Hi all,
I am trying to extract usage duration patterns for our web app, from login to either logout, or when the user stops sending requests to the server. I can get the session duration with a transaction that starts with the login event, and ends with either a logout or a session expiry event, but sessions only expire some time after the last user activity. I don't want to capture this "idle time".
Our web app logs what users are doing with the app, from login to either logout or session purge. It looks somewhat like this:
2017-09-28 12:55:36,595 event_id="auth:login:success" email="johndoe@example.com" [....]
2017-09-28 12:56:00,010 event_id="app:web:request" email="johndoe@example.com" [....]
2017-09-28 12:56:01,243 event_id="app:web:request" email="johndoe@example.com" [....]
[...]
2017-09-28 12:57:12,243 event_id="auth:logout:success" email="johndoe@example.com" [....]

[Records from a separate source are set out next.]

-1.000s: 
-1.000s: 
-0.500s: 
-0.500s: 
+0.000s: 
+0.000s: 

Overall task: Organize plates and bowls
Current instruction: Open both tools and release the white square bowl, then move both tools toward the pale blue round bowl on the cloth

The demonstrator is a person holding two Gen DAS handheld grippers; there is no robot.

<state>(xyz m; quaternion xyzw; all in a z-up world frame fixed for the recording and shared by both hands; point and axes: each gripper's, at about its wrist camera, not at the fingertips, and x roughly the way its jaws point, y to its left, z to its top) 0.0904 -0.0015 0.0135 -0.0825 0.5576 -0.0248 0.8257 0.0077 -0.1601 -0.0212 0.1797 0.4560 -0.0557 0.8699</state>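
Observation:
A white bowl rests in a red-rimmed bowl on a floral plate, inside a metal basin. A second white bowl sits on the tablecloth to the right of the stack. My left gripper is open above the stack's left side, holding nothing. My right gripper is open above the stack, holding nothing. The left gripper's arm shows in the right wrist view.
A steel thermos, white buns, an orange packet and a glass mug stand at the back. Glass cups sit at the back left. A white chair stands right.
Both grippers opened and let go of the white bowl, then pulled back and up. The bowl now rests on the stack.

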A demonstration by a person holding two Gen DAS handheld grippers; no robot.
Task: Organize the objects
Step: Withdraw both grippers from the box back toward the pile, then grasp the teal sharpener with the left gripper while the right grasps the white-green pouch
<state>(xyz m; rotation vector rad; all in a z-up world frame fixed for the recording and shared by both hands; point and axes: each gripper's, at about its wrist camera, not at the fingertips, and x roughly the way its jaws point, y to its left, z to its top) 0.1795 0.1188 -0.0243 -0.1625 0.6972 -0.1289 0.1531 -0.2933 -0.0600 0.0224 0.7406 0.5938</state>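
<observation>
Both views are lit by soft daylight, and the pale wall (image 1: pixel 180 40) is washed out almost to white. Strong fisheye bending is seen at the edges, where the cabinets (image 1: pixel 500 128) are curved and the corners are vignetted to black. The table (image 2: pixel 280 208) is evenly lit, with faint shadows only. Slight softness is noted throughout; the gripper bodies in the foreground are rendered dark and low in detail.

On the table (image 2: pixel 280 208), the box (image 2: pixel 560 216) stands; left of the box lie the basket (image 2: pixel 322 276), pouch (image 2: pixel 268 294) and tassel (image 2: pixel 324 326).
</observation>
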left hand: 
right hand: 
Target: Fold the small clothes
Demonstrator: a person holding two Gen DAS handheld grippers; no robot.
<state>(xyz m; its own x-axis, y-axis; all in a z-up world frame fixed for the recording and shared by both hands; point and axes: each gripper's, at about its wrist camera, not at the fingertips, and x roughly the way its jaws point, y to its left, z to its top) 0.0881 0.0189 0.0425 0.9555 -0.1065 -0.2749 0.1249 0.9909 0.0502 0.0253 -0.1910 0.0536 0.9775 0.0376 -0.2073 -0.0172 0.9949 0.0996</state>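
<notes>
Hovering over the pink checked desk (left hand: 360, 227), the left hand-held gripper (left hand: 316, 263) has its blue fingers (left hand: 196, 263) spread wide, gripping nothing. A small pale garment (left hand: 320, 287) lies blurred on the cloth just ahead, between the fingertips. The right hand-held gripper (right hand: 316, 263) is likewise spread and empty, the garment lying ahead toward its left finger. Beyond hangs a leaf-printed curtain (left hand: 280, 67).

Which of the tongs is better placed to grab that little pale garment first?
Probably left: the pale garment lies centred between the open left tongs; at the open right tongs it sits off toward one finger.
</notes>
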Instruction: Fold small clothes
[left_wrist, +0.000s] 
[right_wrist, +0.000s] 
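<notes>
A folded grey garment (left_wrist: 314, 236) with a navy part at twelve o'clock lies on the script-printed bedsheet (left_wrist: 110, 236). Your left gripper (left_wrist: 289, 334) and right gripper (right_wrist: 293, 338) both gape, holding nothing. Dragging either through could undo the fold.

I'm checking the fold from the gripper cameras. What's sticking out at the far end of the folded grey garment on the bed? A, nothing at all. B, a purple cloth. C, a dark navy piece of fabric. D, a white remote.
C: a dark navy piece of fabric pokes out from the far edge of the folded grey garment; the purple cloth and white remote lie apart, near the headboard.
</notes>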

Of course, quite often, users won't explicitly logout. They just close the browser window and let the session expire. In that case, the logs look somewhat like this:
2017-09-28 12:55:36,595 event_id="auth:login:success" email="johndoe@example.com" [....]
2017-09-28 12:56:00,010 event_id="app:web:request" email="johndoe@example.com" [....]
2017-09-28 12:56:01,243 event_id="app:web:request" email="johndoe@example.com" [....]
[...]
2017-09-28 13:26:01,243 event_id="auth:session-purge:success" email="johndoe@example.com" [....]
I have the following search that shows how long people's sessions were, but when users don't explicitly logout, it counts all the idle time before a session expires.
[...] email!="" (event_id="auth:*" OR event_id="app:web:request")
| transaction email
startswith=(event_id="auth:login:success")
endswith=(event_id="auth:session-purge:success" OR event_id="auth:logout:success")
| eval end_time_s=_time+duration
| eval start_time=strftime(_time,"%m/%d/%y %H:%M:%S")
| eval end_time=strftime(end_time_s,"%m/%d/%y %H:%M:%S")
| eval dur_time=tostring(duration,"duration")
| sort by -start_time
| table start_time,end_time,dur_time,email
This works, but when a user gets logged out because their session expires, I get all the idle time as well, even if the user did nothing after their first request.
What I would like to express in search is the following:
if the transaction ends with event_id="auth:session-purge:success"
, then use _time
of the last log entry within the transaction where event_id="app:web:request"
to calculate the duration. Otherwise, use the time of the logout event.
How would I do this?
There is a simple way to do your transaction that will probably meet your requirements (if I understand them correctly). Since you have a timeout interval for the session, you can use that to make sure that you don't include that timeout in your transaction using the maxpause
parameter. If you set the maxpause
parameter to one second less than your timeout period, then the timeout will come after the transaction must end. Then the duration
of the transaction should be the value that you want. Try something like:
| transaction email
startswith=(event_id="auth:login:success")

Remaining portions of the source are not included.